| name | cosid-sharding |
| description | Design and configure CosId sharding algorithms for database sharding and ShardingSphere. Use when the user mentions table or database sharding, ShardingSphere COSID_MOD or COSID_INTERVAL rules, modulo sharding, date/time interval sharding, range routing, SnowflakeId timestamp extraction, ModCycle, IntervalTimeline, CachedSharding, PreciseSharding, RangeSharding, or SnowflakeLocalDateTimeConvertor. |
CosId Sharding Algorithms
Use this skill to choose, configure, and validate CosId sharding behavior.
Workflow
- Identify the sharding key type: numeric ID, SnowflakeId,
LocalDateTime, or an existing timestamp column.
- Choose the algorithm:
ModCycle for uniform numeric distribution, IntervalTimeline for time ranges, or CachedSharding to cache repeated range routing.
- Confirm both precise and range queries. ShardingSphere routes
=, IN, and range predicates differently.
- Define effective nodes and bounds explicitly. For interval sharding, include lower/upper datetime bounds and suffix format.

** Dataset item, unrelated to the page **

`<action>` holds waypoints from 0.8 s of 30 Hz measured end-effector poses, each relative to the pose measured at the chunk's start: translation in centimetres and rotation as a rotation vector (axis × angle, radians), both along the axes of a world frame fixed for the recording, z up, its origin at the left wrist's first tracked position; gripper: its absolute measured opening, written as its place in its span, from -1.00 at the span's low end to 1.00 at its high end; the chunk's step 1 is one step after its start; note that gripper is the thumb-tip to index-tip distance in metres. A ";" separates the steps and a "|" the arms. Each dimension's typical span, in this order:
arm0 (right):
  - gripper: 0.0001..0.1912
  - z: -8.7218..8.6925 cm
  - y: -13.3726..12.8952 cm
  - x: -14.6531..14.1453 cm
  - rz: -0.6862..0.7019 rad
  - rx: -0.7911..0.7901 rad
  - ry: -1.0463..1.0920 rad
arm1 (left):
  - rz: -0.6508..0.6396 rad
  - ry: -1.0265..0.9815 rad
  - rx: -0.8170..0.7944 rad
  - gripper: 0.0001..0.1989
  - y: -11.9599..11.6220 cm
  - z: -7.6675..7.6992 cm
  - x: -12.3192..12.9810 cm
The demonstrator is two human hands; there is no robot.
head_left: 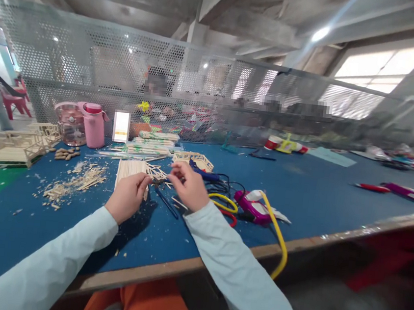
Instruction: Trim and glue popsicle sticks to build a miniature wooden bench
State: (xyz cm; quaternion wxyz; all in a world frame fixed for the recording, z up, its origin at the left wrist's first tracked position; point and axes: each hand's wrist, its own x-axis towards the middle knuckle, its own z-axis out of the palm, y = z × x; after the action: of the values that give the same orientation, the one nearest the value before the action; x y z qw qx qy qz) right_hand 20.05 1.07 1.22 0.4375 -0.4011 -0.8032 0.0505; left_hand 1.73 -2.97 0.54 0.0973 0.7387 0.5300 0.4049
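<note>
The left hand [126, 197] has its thumb and forefinger brought close together, and the right hand [191, 189] faces it with fingers curled inward and their tips near the thumb; whether either pinches a thin piece, I cannot tell. Between and just beyond the fingertips lie loose sticks [160, 172], and the pale stick panel [130, 168] sits just past the left fingers, flat on the blue tabletop [300, 184]. The step in hand looks to be fine fingertip work beside the panel. From this pose, a next move would call for a light, exact pinch, with the wrists kept off the blue-handled tool [167, 202] lying between the hands, nearer the person. Just beyond the right fingers is a low stick tray [196, 161]; to the right of that hand are a yellow cable [280, 236] and a magenta device [255, 208]. Left of the left fingers are scattered stick scraps [76, 184] and, farther off, peanuts in shells [67, 153]. Wrapped stick bundles [152, 144] lie beyond the panel, with a pink bottle [94, 128] to their left.
</note>
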 end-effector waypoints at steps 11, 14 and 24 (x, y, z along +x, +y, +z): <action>-0.53 -2.7 -2.2 11.5 -0.141 -0.206 -0.417 | -0.052 -0.275 0.036 -0.70 -0.2 -0.9 -0.5; -0.53 -1.3 -3.2 11.4 -0.169 -0.220 -0.276 | -0.088 -0.359 -0.021 -0.68 -0.2 -1.0 -0.4; -0.71 1.1 -3.2 -1.0 0.297 -0.596 0.592 | -0.132 -0.545 -0.047 -0.66 0.8 -1.0 -1.1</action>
State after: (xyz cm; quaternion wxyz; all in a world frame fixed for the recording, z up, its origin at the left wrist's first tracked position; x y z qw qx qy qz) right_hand 19.08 -2.15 2.31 0.5021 -0.3583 -0.6425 0.4547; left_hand 0.66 -2.20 -0.45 0.2797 0.6331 0.4442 0.5689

- Provide a minimal Java or ShardingSphere YAML example and a routing test.
Sharding Algorithm Types
| Algorithm | Class | Best For |
|---|
| Modulo (ModCycle) | ModCycle<T> | Uniform distribution, numeric IDs |
| Interval Timeline | IntervalTimeline | Date-based partitioning, time-series data |
| Cached Sharding | CachedSharding<T> | Wraps any algorithm to cache range lookups |
Architecture
The sharding hierarchy:
Sharding<T> (combines precise + range)
├── PreciseSharding<T> (single value → node)
└── RangeSharding<T> (value range → collection of nodes)
Implementations:
├── ModCycle<T> (modulo-based, numeric IDs)
├── IntervalTimeline (time-based intervals)
└── CachedSharding<T> (caching decorator)
ModCycle - Modulo Sharding
Distributes numeric IDs across nodes using value % divisor. Best for uniform distribution when using SnowflakeId or SegmentId.
Use ModCycle when the sharding key is already numeric and the desired distribution is even across a fixed number of tables or databases.
Usage
import me.ahoo.cosid.sharding.ModCycle;
ModCycle<Long> sharding = new ModCycle<>(4, "table_");
String node = sharding.sharding(42L);
Range<Long> range = Range.closed(1L, 10L);
Collection<String> nodes = sharding.sharding(range);
ShardingSphere Integration
rules:
- !SHARDING
tables:
t_order:
actualDataNodes: ds_${0..1}.t_order_${0..3}
tableStrategy:
standard:
shardingColumn: order_id
shardingAlgorithmName: t_order_mod
shardingAlgorithms:
t_order_mod:
type: COSID_MOD
props:
divisor: 4
logic-name-prefix: t_order_
IntervalTimeline - Time-Based Sharding
Distributes data across time-based intervals. Each interval maps to a specific node named with a formatted date suffix.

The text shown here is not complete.